As a result of many efforts by exercise physiologists, it is now widely accepted that regularly repeated moderate-intensity exercise, known as aerobic exercise training, can improve cardiorespiratory endurance and thus contribute to a reduction in cardiovascular disease prevalence, mor-bidity, and mortality. As a result of the numerous positive impacts of exercise on human health, the term “Exercise is Medicine (EIM)” has been coined. EIM originally represented a non-profit initiative launched in 2007 by the American College of Sports Medicine and the American Medical Association and the main purpose of this initiative was to include physical activity as a standard part of medical treatment and patient care process. Nowadays this concept is being expanded and used widely to include preventive methods in medical and exercise science field in order to emphasize the myriad beneficial effects of exercise on human health.

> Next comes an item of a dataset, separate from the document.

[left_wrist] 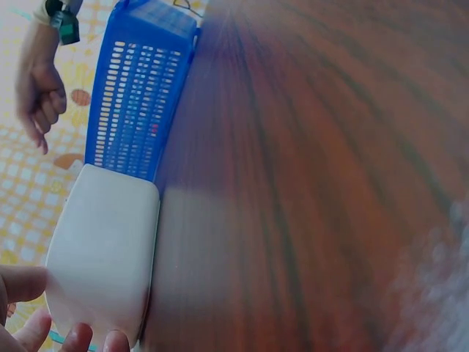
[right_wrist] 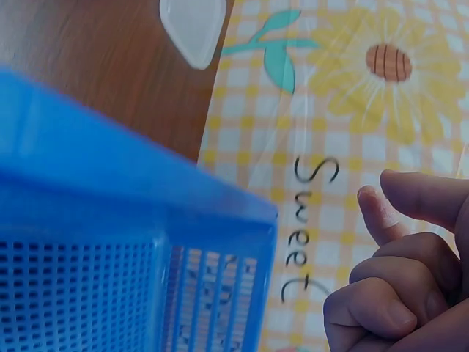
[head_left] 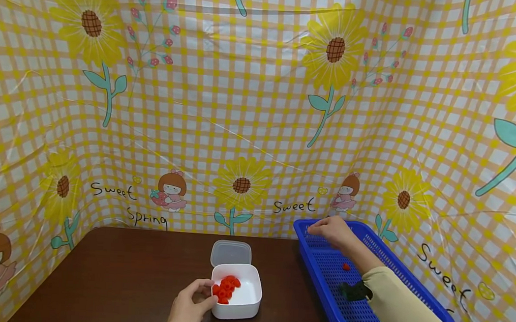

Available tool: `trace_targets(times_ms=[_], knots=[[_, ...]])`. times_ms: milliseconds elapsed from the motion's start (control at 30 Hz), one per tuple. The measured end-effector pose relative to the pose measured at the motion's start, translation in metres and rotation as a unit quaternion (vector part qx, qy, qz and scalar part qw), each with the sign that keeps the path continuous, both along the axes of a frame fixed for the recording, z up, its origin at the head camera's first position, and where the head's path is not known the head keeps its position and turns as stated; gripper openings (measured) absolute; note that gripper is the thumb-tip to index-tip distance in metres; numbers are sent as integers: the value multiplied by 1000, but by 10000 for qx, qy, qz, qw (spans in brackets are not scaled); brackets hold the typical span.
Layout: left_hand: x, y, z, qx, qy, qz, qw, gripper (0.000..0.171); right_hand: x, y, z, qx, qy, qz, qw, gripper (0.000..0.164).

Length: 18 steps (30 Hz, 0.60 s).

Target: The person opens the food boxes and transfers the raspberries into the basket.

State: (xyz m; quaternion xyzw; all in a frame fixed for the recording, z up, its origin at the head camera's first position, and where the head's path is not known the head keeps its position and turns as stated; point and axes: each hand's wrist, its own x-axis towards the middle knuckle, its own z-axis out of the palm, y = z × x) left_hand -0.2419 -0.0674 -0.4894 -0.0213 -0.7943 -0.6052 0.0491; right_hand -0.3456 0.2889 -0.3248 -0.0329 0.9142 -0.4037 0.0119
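A white square container (head_left: 254, 285) stands on the table with several small red pieces (head_left: 227, 288) heaped in its left part. My left hand (head_left: 189, 304) is at its left side; the thumb and index fingertips touch the wall and rim. In the left wrist view, the container (left_wrist: 110, 242) hides the red pieces, and the fingertips show along its edge. Over the far end of the blue basket (head_left: 317, 283) is my right hand (head_left: 335, 232). The right wrist view shows its fingers curled, thumb close to index, with nothing visible between. One red piece (head_left: 346, 267) lies in the basket.
The container's translucent lid (head_left: 231, 254) lies folded back behind it on the dark brown table (head_left: 135, 276). A checked, flower-printed cloth (head_left: 207, 128) stands as walls behind and at both sides. The basket's right rim runs close to the right cloth.
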Motion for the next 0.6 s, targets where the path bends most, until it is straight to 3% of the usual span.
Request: trace_targets(times_ms=[233,600], knots=[[1,0,0,-18,-7,-9,10000,35,5,-21,0,-241,-125,144,9995,37],[1,-1,0,25,89,22,10000,35,11,-55,-6,-613,-167,150,9979,28]])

However, it is evident that everyone's endurance capacity is varied. Furthermore, not everyone responds to exercise in the same way. Previ-ous research has shown that multifactorial effects such as sex, age, anthropometric parameters (such as body weight and height), individual lifestyle, baseline health state, and others have a role in exercise capacity and responses to exercise. Another factor that has recently gotten a lot of attention is genetic predisposition.

Accumulating data provide evidence that adherence to a standardized exercise training does not guarantee improvements in fitness for all. In general, exercise capacity can be improved by exercise training in most people; however, there must be individuals showing minimal or no improvements after training and even some people showed negative out-comes. These observations leaded exercise scientists to raise the question, what genetic factors determine the variation in exercise capacity and responses to exercise training. The research field finding the answer for this question is now called ‘Exercise Genetics’ or ‘Exercise Genomics’.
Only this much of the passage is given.